# WORK ITEM:
Transcribe the data that follows without changing a word, and omit the pictures.

# DATA SECTION:
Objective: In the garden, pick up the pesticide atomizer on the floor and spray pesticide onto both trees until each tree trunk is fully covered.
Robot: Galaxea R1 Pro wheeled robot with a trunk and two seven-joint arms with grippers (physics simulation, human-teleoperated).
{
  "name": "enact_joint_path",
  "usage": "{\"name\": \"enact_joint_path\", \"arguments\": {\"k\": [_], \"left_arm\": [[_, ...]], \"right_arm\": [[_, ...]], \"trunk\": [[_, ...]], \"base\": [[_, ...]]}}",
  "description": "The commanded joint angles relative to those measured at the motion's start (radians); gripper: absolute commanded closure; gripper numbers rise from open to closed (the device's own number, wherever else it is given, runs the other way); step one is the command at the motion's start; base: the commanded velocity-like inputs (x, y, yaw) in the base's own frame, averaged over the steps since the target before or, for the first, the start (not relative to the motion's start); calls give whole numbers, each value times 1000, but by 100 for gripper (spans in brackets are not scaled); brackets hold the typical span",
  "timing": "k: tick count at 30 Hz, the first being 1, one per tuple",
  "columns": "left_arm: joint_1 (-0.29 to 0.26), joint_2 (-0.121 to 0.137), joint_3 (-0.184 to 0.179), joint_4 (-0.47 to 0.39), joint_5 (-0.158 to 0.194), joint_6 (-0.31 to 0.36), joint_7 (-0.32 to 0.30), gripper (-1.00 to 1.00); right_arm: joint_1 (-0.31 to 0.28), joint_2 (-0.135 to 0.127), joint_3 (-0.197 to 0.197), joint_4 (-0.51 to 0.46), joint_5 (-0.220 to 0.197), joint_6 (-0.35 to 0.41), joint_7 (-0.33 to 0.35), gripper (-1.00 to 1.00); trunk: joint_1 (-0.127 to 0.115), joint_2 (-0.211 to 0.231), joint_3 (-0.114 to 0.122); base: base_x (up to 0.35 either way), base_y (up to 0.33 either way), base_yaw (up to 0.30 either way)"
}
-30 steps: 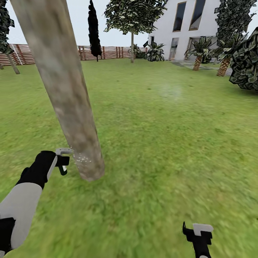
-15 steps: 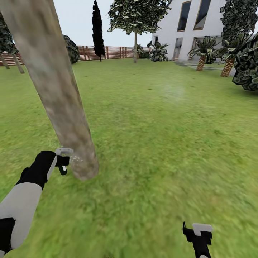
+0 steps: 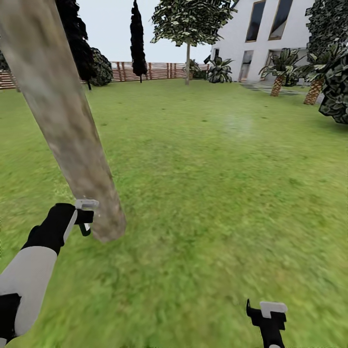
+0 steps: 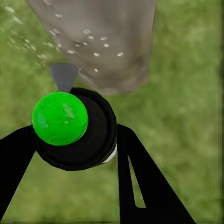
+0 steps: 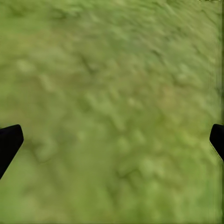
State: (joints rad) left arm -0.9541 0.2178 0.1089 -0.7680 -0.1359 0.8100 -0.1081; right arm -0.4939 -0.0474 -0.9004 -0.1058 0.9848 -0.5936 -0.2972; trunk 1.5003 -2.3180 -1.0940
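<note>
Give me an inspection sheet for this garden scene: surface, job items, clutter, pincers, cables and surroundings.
Surface: green grass lawn, blurry, no paving seen nearby.
Job's things: thick beige-grey tree trunk leaning across the head view; atomizer, black body with green cap, nozzle aimed at the trunk base; white pesticide specks on and beside the bark; second tree far off by the fence.
Clutter: nothing seen.
Pincers: left pincer shut on the atomizer, beside the trunk base; right pincer open, empty, over grass.
Cables: nothing seen.
Surroundings: brown slat fence, white house, dark columnar tree, palms.
</note>
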Motion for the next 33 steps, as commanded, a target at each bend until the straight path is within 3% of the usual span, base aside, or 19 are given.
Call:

# WRITTEN REPLY:
Objective: In the garden, pick up the pesticide atomizer on the floor and spray pesticide onto both trees until each tree trunk is fully covered.
Robot: Galaxea R1 Pro wheeled robot with a trunk and two seven-joint arms with grippers (physics simulation, human-teleoperated).
{
  "name": "enact_joint_path",
  "usage": "{\"name\": \"enact_joint_path\", \"arguments\": {\"k\": [_], \"left_arm\": [[_, ...]], \"right_arm\": [[_, ...]], \"trunk\": [[_, ...]], \"base\": [[_, ...]]}}",
  "description": "The commanded joint angles relative to those measured at the motion's start (radians); gripper: absolute commanded closure; gripper numbers rise from open to closed (the device's own number, wherever else it is given, runs the other way); step one is the command at the motion's start; base: the commanded velocity-like inputs (x, y, yaw) in the base's own frame, averaged over the steps since the target before or, for the first, the start (not relative to the motion's start); calls give whole numbers, each value times 1000, but by 100 for gripper (spans in brackets are not scaled); brackets hold the typical span",
  "timing": "k: tick count at 30 Hz, the first being 1, one per tuple",
  "columns": "left_arm: joint_1 (-0.29 to 0.26), joint_2 (-0.121 to 0.137), joint_3 (-0.184 to 0.179), joint_4 (-0.47 to 0.39), joint_5 (-0.158 to 0.194), joint_6 (-0.31 to 0.36), joint_7 (-0.32 to 0.30), gripper (-1.00 to 1.00); right_arm: joint_1 (-0.31 to 0.28), joint_2 (-0.135 to 0.127), joint_3 (-0.197 to 0.197), joint_4 (-0.51 to 0.46), joint_5 (-0.220 to 0.197), joint_6 (-0.35 to 0.41), joint_7 (-0.33 to 0.35), gripper (-1.00 to 1.00); trunk: joint_1 (-0.127 to 0.115), joint_2 (-0.211 to 0.231), joint_3 (-0.114 to 0.122); base: base_x (up to 0.35 either way), base_y (up to 0.33 either way), base_yaw (up to 0.30 either way)"
}
-30 steps: 
-15 steps: 
+0 steps: 
+0 steps: 
+0 steps: 
State: (joints rad) left arm -0.9541 0.2178 0.1089 -0.7680 -0.1359 0.8100 -0.1081; right arm -0.4939 -0.0474 -0.9004 -0.1058 0.9848 -0.5936 -0.2972; trunk 1.5003 -2.3180 -1.0940
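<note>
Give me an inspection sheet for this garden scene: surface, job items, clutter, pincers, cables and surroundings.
Surface: green grass lawn, blurry, no paving seen nearby.
Job's things: thick beige-grey tree trunk leaning across the head view; atomizer, black body with green cap, nozzle aimed at the trunk base; white pesticide specks on and beside the bark; second tree far off by the fence.
Clutter: nothing seen.
Pincers: left pincer shut on the atomizer, beside the trunk base; right pincer open, empty, over grass.
Cables: nothing seen.
Surroundings: brown slat fence, white house, dark columnar tree, palms.
</note>
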Motion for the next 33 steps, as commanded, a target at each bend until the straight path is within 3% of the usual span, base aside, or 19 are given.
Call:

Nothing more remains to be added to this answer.